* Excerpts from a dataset
▼

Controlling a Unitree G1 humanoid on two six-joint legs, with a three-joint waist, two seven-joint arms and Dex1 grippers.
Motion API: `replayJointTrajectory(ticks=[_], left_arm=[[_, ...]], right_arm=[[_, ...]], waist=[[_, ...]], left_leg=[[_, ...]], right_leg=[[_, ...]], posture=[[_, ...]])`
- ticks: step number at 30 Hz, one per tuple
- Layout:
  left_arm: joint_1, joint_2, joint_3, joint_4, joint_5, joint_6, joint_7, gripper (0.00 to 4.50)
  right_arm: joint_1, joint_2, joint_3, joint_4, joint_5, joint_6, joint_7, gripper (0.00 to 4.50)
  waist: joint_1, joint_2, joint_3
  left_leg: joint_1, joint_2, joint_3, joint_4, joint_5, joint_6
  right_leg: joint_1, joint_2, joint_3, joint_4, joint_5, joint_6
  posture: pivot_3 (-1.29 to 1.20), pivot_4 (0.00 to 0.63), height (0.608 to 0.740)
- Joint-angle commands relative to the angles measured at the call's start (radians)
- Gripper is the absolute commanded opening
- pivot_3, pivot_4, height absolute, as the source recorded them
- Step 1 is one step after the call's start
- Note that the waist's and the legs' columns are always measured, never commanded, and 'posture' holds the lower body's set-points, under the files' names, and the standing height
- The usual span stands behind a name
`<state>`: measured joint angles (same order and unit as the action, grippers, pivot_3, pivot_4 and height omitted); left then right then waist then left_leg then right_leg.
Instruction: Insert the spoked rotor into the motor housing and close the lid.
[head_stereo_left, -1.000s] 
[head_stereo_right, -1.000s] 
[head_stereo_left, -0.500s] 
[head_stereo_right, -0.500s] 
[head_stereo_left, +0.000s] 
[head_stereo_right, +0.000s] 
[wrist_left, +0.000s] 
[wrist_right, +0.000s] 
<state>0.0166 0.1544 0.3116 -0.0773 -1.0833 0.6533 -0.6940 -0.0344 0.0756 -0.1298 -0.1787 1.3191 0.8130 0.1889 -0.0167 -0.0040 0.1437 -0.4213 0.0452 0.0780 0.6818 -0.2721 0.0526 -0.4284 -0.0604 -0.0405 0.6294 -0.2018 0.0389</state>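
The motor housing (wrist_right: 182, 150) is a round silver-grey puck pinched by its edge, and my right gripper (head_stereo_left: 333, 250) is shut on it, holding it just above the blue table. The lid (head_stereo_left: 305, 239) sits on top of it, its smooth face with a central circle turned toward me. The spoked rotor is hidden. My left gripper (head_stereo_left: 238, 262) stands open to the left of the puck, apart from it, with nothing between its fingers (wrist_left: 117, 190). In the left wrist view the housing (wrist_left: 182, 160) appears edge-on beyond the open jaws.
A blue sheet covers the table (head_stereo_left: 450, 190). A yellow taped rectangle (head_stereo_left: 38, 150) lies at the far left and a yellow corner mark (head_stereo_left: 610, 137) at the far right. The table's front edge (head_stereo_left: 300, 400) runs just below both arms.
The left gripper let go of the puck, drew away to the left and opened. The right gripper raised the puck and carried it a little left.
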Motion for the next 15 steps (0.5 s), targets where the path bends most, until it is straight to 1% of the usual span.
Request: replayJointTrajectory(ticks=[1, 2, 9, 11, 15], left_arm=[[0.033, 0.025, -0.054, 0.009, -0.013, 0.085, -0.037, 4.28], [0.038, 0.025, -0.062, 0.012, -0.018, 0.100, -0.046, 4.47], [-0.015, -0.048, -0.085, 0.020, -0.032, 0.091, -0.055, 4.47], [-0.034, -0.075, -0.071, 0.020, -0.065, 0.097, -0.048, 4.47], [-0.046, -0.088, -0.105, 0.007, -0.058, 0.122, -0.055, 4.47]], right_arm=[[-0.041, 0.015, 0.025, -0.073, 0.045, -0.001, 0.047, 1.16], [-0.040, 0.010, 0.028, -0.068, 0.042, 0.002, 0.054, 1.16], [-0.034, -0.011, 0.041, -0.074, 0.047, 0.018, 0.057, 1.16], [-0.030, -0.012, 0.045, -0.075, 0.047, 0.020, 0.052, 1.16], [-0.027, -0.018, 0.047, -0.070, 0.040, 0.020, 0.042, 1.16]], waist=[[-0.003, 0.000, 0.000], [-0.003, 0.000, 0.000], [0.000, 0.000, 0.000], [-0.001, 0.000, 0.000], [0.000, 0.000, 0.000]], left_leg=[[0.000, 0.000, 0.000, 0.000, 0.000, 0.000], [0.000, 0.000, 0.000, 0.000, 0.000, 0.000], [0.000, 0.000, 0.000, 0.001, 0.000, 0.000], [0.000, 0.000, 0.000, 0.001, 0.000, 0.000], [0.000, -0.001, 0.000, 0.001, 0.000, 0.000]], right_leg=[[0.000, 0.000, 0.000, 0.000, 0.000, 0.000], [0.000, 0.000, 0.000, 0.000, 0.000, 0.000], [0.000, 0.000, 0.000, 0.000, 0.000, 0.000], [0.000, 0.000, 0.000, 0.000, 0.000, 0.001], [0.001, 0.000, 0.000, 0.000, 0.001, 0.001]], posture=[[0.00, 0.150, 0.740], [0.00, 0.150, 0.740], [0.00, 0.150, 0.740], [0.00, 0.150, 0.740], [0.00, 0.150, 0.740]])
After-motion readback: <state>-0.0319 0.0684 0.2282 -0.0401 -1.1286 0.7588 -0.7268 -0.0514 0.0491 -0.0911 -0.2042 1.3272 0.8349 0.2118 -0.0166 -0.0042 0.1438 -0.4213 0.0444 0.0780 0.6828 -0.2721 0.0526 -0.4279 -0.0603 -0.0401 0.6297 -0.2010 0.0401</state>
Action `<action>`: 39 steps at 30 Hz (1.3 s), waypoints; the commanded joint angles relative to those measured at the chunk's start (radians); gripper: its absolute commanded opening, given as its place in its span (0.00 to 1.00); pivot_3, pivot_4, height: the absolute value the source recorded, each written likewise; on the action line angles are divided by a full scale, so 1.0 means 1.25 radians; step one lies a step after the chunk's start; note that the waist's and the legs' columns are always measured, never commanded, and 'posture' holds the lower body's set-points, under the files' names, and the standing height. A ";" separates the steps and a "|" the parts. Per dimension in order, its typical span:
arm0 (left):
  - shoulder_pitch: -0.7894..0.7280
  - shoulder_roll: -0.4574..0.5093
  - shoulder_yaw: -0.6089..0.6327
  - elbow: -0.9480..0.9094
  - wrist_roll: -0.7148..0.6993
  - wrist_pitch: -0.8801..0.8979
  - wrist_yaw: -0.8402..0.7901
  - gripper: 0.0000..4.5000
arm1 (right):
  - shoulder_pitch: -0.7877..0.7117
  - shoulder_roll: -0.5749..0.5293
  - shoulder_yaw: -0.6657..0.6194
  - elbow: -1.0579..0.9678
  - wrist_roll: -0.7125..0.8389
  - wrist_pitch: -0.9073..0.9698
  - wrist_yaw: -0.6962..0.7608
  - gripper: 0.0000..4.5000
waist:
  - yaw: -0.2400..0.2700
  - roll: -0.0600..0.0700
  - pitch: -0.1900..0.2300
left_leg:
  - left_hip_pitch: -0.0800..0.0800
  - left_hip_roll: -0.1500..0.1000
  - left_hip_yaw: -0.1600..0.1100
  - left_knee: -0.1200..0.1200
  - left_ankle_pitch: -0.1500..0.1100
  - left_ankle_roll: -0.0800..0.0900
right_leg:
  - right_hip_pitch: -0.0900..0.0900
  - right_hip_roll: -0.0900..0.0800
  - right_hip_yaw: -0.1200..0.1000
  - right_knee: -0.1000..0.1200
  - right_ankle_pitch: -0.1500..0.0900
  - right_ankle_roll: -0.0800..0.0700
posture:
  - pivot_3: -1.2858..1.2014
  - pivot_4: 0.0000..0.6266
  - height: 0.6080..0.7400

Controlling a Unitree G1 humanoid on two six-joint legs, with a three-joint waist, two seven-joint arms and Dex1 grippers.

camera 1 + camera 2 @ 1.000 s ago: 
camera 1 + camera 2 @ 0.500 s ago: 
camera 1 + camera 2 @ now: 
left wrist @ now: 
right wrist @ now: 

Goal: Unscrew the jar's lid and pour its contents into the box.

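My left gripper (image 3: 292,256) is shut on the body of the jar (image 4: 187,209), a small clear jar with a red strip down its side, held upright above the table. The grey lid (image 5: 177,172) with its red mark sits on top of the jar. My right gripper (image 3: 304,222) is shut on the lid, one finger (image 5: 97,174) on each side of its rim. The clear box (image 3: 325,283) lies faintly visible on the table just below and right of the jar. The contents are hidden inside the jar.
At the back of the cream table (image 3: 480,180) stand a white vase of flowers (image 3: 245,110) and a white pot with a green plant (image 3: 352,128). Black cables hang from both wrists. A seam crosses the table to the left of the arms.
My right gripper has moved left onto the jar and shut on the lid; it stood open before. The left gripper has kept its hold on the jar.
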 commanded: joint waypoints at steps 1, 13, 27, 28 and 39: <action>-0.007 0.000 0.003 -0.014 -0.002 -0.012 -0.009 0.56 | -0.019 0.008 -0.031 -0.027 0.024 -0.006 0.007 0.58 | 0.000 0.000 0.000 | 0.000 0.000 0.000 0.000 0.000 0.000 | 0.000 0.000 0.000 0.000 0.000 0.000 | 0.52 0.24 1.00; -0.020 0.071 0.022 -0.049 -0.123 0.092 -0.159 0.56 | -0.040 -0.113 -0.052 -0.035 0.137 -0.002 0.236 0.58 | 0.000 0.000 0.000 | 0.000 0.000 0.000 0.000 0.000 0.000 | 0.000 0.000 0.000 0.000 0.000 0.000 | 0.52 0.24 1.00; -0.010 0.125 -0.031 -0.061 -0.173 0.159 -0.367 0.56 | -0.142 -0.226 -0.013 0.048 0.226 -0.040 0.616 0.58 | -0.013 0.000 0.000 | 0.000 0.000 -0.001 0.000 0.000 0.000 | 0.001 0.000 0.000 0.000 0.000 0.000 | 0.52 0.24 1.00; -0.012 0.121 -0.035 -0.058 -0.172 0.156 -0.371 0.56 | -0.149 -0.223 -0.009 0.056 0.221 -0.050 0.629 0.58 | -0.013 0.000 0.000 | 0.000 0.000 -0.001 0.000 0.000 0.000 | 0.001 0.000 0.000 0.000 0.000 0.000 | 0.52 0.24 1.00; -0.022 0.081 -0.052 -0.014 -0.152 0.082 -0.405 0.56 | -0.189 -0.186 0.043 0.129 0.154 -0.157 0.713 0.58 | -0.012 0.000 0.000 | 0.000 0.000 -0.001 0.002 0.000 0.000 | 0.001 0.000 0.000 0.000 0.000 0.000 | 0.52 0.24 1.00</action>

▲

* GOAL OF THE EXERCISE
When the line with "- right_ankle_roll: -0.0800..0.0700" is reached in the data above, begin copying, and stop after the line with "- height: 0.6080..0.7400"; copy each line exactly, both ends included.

* TASK ANSWER
  - right_ankle_roll: -0.0800..0.0700
posture:
  - pivot_3: -1.2858..1.2014
  - pivot_4: 0.0000..0.6266
  - height: 0.6080..0.7400

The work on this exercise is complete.